A setlist foi muito bem escolhida e, conscientemente ou não, o concerto foi crescendo em intensidade perante os temas apresentados. Seguiu-se “Part of the Noise”, uma colaboração brilhante com Moullinex no novo álbum e uma forma nos levar de volta ao synthpop (e de nos pôr a dançar com facilidade, já agora!), a fabulástica “Red Diamond” e “Black Eyes” – ambas do Highway Moon – e chegamos a “Hang Out”: tempo para uma breve menção, por parte da banda, ao primeiro single da carreira, que teve várias versões até àquela que nos foi aqui apresentada. Seguiram-se “Sunbird” e “Renaissance”- inclusões na versão reeditada de Highway Moon – bem-dispostas e exemplos de um pop descomprometido, mas extremamente bem conseguido, para fechar, por ora, o baú das memórias, pois o mote (ainda) era o álbum Cherry Domino.

A entrada de “Highlights” releva bem a evolução dos Best Youth na construção de canções pop.

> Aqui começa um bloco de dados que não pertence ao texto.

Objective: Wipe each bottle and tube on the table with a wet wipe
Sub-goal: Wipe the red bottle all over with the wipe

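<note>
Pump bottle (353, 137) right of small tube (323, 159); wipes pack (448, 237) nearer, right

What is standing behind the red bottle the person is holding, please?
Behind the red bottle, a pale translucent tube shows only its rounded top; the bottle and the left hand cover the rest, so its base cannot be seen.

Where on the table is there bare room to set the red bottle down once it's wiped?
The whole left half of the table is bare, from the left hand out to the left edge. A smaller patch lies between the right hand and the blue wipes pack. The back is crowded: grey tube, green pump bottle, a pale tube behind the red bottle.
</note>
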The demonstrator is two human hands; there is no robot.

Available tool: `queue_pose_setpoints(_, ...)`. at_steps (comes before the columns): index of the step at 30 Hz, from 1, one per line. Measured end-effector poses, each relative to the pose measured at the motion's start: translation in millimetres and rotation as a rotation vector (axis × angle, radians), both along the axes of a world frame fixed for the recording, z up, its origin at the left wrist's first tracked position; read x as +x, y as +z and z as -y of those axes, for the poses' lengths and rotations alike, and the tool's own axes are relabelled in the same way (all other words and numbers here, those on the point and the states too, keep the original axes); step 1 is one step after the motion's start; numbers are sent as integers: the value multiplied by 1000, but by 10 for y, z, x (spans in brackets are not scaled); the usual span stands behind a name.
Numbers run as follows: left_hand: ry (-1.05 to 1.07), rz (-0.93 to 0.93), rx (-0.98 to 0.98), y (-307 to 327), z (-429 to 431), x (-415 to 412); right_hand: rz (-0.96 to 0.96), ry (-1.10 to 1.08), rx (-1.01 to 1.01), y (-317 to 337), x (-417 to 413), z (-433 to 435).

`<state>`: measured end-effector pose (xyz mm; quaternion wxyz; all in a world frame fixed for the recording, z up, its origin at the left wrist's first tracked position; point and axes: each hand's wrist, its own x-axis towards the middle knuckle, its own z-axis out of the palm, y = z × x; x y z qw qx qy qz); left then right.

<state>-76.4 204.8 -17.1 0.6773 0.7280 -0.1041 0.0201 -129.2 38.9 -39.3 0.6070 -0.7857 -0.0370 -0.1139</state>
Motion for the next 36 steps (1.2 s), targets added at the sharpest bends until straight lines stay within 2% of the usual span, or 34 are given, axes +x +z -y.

As referências e lembranças à tão-presente década 80 não será motivo para minorizar a obra dos Best Youth, antes pelo contrário, é motivo de orgulho tal como nos mostra “Coincidence”, a balada que trouxe, por breves momentos, a calmaria ao público do Timeout Market.

Mas o tempo escasseava; “Desintegrate” – tema que fecha o novo álbum – com uma tonalidade subliminarmente jazzy, mas altamente eficaz, e onde a voz de Catarina Salinas subtilmente nos guia num refrão viciante fechou a sequência de novidades.

Para o final ficaram os trunfos, as que faltavam ouvir – as que queríamos ouvir! – primeiro o single que antecedeu Cherry Blossom: o magnífico “Midnight Rain”, prova brilhante do synth pop dos Best Youth, desde os sintetizadores reminiscentes aos New Order aos acordes da guitarra límpida de Ed Rocha Gonçalves, que podiam lembrar os The Sundays. A fechar, a mais-do-que-aclamada “Mirrorball”; peça-chave do primeiro álbum e, sem dúvida, a mais aguardada. Não houve dúvidas: a noite tinha sido ganha. Pelos Best Youth e por nós. E queríamos mais.

Ed Rocha Gonçalves e Catarina Salina, muito envergonhadamente, disseram-nos que não tinham preparado encore, mas ainda ofereceram “When All Lights Are Down”, o final de um concerto que não serviu apenas para apresentar o novo álbum dos Best Youth, mas para os (re)confirmar como um dos projetos de música pop made in Portugal mais interessantes desta década.

Será seguro aconselhar os Best Youth a preparar encores doravante. Diz que é preciso.